Each record below should be returned exactly, with its pictures left out.
BEGIN
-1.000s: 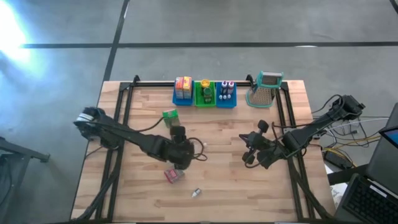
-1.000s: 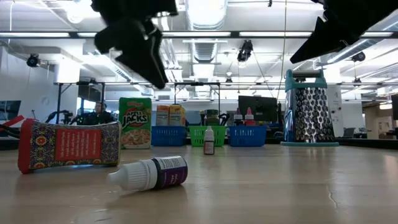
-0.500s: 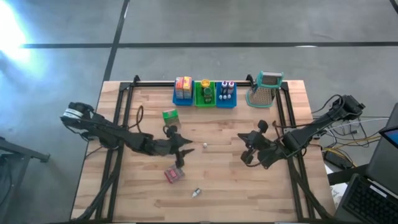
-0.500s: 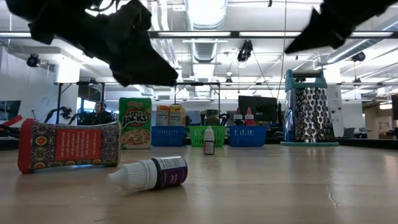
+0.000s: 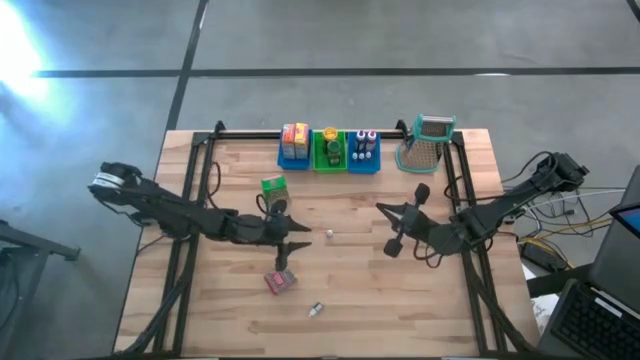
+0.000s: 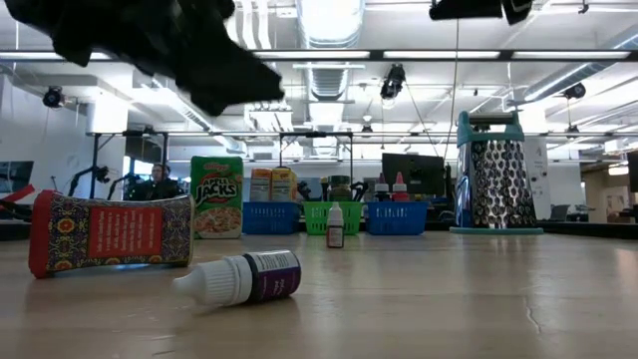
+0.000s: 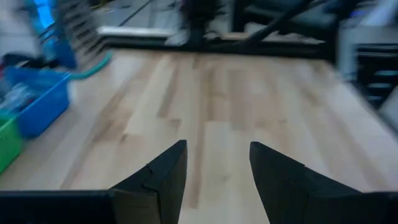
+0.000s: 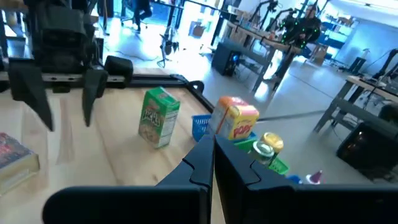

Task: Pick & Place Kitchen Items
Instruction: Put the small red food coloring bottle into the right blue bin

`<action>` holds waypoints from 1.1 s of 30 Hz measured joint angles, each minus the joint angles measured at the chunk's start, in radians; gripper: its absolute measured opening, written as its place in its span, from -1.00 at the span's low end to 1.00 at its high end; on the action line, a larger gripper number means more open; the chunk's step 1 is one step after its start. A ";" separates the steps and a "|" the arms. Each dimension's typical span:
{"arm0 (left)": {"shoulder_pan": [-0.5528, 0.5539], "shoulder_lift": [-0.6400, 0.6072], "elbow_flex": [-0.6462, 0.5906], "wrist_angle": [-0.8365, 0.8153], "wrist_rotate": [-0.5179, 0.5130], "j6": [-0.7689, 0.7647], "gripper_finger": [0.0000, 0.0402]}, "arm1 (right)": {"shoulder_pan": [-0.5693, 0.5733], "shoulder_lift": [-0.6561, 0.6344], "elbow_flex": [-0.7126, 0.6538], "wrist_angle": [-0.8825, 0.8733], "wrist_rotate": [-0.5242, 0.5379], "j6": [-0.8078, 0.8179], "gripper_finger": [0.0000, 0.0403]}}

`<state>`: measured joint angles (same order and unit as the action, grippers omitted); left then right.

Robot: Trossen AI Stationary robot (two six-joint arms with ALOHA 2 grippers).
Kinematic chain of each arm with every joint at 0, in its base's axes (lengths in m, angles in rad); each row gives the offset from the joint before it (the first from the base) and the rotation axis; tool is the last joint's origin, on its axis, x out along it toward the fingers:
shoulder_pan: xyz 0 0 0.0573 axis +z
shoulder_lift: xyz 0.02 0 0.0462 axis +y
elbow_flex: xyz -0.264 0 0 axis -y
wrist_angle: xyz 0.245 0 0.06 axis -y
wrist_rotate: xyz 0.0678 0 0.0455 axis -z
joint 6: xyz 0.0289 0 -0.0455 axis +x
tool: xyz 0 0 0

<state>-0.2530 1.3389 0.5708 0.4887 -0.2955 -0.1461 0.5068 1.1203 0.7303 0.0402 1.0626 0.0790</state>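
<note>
On the bench [image 5: 200,320], several kitchen items lie loose around the middle. A green box [image 5: 273,186] stands at about 11 o'clock from the centre, a pink-red packet [image 5: 279,282] lies at about 7 o'clock, a small purple bottle [image 5: 316,310] lies on its side just beyond it towards 6 o'clock, and a tiny white bottle [image 5: 329,233] stands almost at the centre. Other goods already sit in the blue and green bins [image 5: 329,158] at 12 o'clock, beside the grater [image 5: 424,143].

Between the green box and the packet hangs the left gripper [image 5: 290,245], its fingers parted with a narrow gap and nothing between them. I think this gap is the main risk: if it goes down on the packet or the box, the fingers may land on top and push the item away, or tip the box over.

At 3 o'clock from the centre, the right gripper [image 5: 394,232] is fully closed and empty. If it moves towards the white bottle while the left arm works near it, the two arms could collide, or the bottle could be knocked over.
</note>
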 joint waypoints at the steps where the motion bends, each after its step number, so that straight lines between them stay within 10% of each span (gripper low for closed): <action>1: 0.001 -0.016 0.001 -0.001 0.031 0.010 -0.10 | 0.000 -0.006 0.006 0.004 0.000 -0.012 -0.96; 27: 0.232 -0.025 -0.119 -0.003 0.255 0.045 -0.11 | -0.370 -0.007 0.045 0.031 -0.178 -0.105 -0.96; 33: 0.248 0.101 -0.109 0.210 0.243 0.067 -0.12 | -0.415 -0.013 0.046 0.097 -0.178 -0.118 -0.96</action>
<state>-0.0049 1.4404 0.4621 0.6991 -0.0523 -0.0794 0.0918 1.1076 0.7761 0.1369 0.8845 -0.0391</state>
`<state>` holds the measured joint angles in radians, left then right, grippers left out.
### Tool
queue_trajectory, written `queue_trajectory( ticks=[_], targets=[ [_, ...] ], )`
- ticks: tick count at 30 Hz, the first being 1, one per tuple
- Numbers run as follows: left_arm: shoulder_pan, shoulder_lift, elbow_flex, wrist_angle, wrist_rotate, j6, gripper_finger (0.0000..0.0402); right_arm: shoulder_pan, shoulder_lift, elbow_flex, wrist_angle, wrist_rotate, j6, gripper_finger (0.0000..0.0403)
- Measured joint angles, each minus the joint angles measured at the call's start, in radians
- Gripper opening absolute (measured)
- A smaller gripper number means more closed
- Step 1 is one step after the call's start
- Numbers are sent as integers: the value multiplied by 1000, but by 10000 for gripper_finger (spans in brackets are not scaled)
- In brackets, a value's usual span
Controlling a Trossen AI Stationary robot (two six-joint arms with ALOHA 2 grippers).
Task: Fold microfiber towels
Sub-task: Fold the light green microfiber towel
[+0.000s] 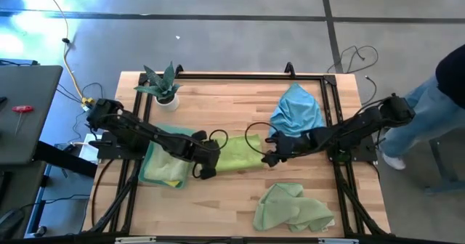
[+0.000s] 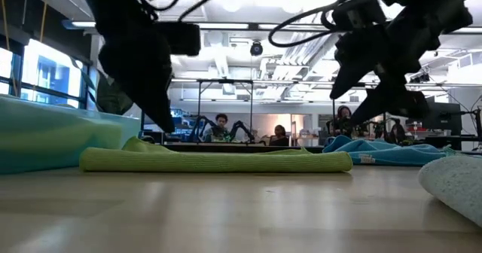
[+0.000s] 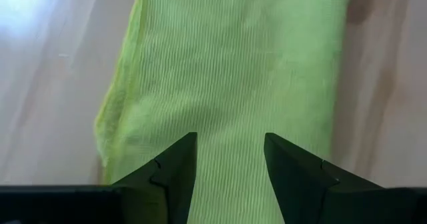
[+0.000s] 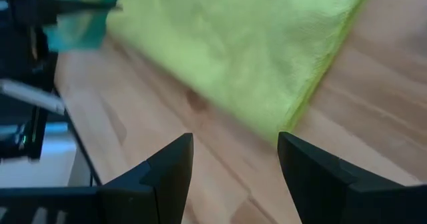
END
§ **ANSWER**:
-1.000s: 
-1.000s: 
-0.500s: 
-0.500s: 
+0.000s: 
+0.000s: 
+0.000s: 
+0.000s: 

Task: Pick & Place Kitchen Items
Instruction: Put the small red food coloring bottle into the right blue bin

`<action>` holds waypoints from 1.1 s of 30 Hz measured joint angles, each minus the joint angles measured at the chunk's start, in radians; gripper: its absolute measured opening, written as its place in its span, from -1.00 at the span's low end to 1.00 at its high end; on the action line, a larger gripper number means more open; the chunk's step 1 is one step after its start. A ";" separates the steps and a "|" the arms. Each dimension's typical span:
{"arm0 (left)": {"shoulder_pan": [-0.5528, 0.5539], "shoulder_lift": [-0.6400, 0.6072], "elbow_flex": [-0.6462, 0.5906], "wrist_angle": [-0.8365, 0.8153], "wrist_rotate": [-0.5179, 0.5130], "j6": [-0.7689, 0.7647], "gripper_finger": [0.0000, 0.0402]}, "arm1 (right)": {"shoulder_pan": [-0.5693, 0.5733], "shoulder_lift": [-0.6561, 0.6344], "elbow_flex": [-0.7126, 0.6538], "wrist_angle": [-0.8825, 0.8733], "wrist_rotate": [-0.5242, 0.5379], "j6": [-0.8078, 0.8179], "gripper_finger": [0.0000, 0.0403]}}

`<state>`: measured joint angles (same order and unit as the action, grippers omitted); left then right.

Robot: Trossen AI Stationary robot (two six-joint arms with ALOHA 2 grippers).
Kinematic chain of each arm with every joint at 0, in its base's axes (lengths in m, angles in rad); each row gives the offset from the joint before it (the first from the base) and the rotation axis; tool is the last joint's origin, on its axis, x out along it toward the fingers:
shoulder_pan: xyz 0 0 0.0573 axis +z
shoulder_lift: xyz 0.02 0 0.0462 axis +y
elbow_flex: xyz -0.264 0 0 axis -y
wrist_angle: xyz 0.245 0 0.06 axis -y
wrist_rotate: xyz 0.0678 0 0.0455 axis -z
joint 6: xyz 0.0289 0 -0.0455 axis +x
tool: xyz 0 0 0

<state>-0.2530 1.3389 0.5708 0.4887 -0.2955 -0.1461 0.5068 1.1203 0.7303 0.0402 1.0626 0.0790</state>
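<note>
On the bench [image 5: 200,320], several kitchen items lie loose around the middle. A green box [image 5: 273,186] stands at about 11 o'clock from the centre, a pink-red packet [image 5: 279,282] lies at about 7 o'clock, a small purple bottle [image 5: 316,310] lies on its side just beyond it towards 6 o'clock, and a tiny white bottle [image 5: 329,233] stands almost at the centre. Other goods already sit in the blue and green bins [image 5: 329,158] at 12 o'clock, beside the grater [image 5: 424,143].

Between the green box and the packet hangs the left gripper [image 5: 290,245], its fingers parted with a narrow gap and nothing between them. I think this gap is the main risk: if it goes down on the packet or the box, the fingers may land on top and push the item away, or tip the box over.

At 3 o'clock from the centre, the right gripper [image 5: 394,232] is fully closed and empty. If it moves towards the white bottle while the left arm works near it, the two arms could collide, or the bottle could be knocked over.
</note>
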 joint waypoints at the steps where the motion bends, each after its step number, so that straight lines between them stay within 10% of each span (gripper low for closed): <action>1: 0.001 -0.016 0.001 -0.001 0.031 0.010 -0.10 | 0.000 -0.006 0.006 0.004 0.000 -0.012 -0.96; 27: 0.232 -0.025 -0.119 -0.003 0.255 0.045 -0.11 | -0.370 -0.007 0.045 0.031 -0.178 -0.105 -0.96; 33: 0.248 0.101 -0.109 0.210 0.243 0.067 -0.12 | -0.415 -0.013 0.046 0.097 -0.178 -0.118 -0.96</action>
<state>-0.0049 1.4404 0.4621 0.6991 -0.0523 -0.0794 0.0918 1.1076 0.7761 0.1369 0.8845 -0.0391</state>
`<state>` holds the measured joint angles in radians, left then right, grippers left out.
### Tool
queue_trajectory, written `queue_trajectory( ticks=[_], targets=[ [_, ...] ], )`
- ticks: tick count at 30 Hz, the first being 1, one per tuple
- Numbers run as follows: left_arm: shoulder_pan, shoulder_lift, elbow_flex, wrist_angle, wrist_rotate, j6, gripper_finger (0.0000..0.0402); right_arm: shoulder_pan, shoulder_lift, elbow_flex, wrist_angle, wrist_rotate, j6, gripper_finger (0.0000..0.0403)
- Measured joint angles, each minus the joint angles measured at the call's start, in radians
- Gripper opening absolute (measured)
- A smaller gripper number means more closed
- Step 1 is one step after the call's start
- Numbers are sent as integers: the value multiplied by 1000, but by 10000 for gripper_finger (spans in brackets are not scaled)
- In brackets, a value's usual span
Controlling a Trossen AI Stationary robot (two six-joint arms with ALOHA 2 grippers).
Task: Fold microfiber towels
Sub-task: Fold the light green microfiber towel
[+0.000s] 
[+0.000s] 
[+0.000s] 
[+0.000s] 

No additional output will be produced.